Fukushima, l'oceano radioattivo

Cattive notizie, anzi pessime. E sembrano peggiorare di ora in ora. A venticinque giorni dall'apertura della crisi nucleare giapponese, ogni giorno sia aggiunge un tassello a quello che si può definire  un vero e proprio dramma di cui, cosa che forse più tutte colpisce e sconcerta, non si riesce a capire quando finirà e quali conseguenze porterà alla salute delle persone, dei mari e dell'ambiente intero.

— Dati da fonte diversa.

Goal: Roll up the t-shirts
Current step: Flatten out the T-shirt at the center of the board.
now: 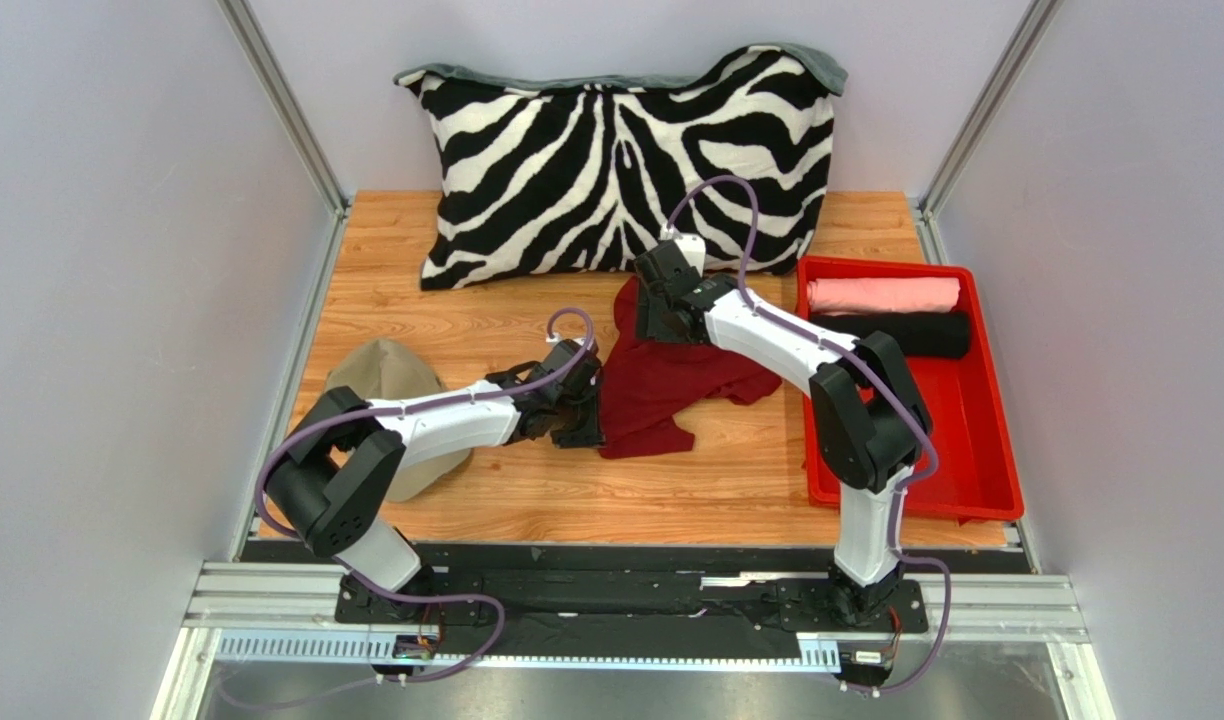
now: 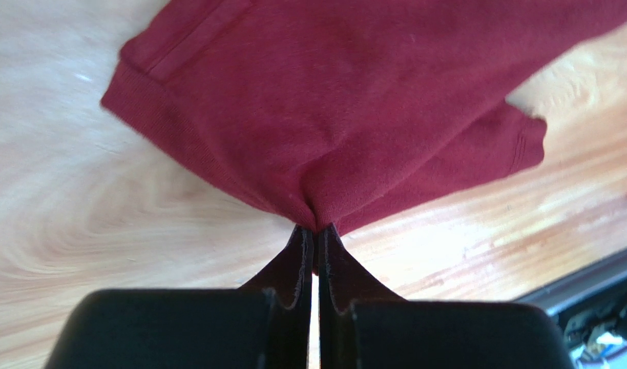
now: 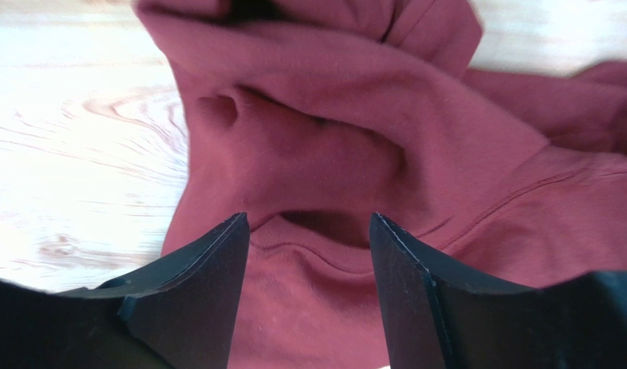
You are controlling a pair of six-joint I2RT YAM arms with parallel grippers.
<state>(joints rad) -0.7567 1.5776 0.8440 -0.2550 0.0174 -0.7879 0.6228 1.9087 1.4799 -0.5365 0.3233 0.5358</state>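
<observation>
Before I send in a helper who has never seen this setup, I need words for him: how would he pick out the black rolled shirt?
Find the red tray at the right edge of the table. Two rolled shirts lie across its far end. The black rolled shirt is the nearer one, just in front of the pink roll, and the only dark one there.
</observation>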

“Non siamo riusciti a fermare la fuoriuscita di acqua radioattiva”, affermava ieri (4 aprile) un responsabile della Tepco che ha continuato spiegando che l'accumulo di acqua altamente contaminata è così elevato nelle sale macchine da impedire ogni attività umana. E così la decisione impensabile: riversare nell'oceano Pacifico 11.500 tonnellate di acqua radioattiva per fare spazio all'interno della centrale a liquido ancora più contaminato. I numeri sono davvero impressionanti: 100 volte sopra i limiti di legge la contaminazione dell'acqua versata in mare, 4000 volte più radioattiva del consentito l'acqua che continua ad accumularsi nell'unità 2 della centrale di Fukushima.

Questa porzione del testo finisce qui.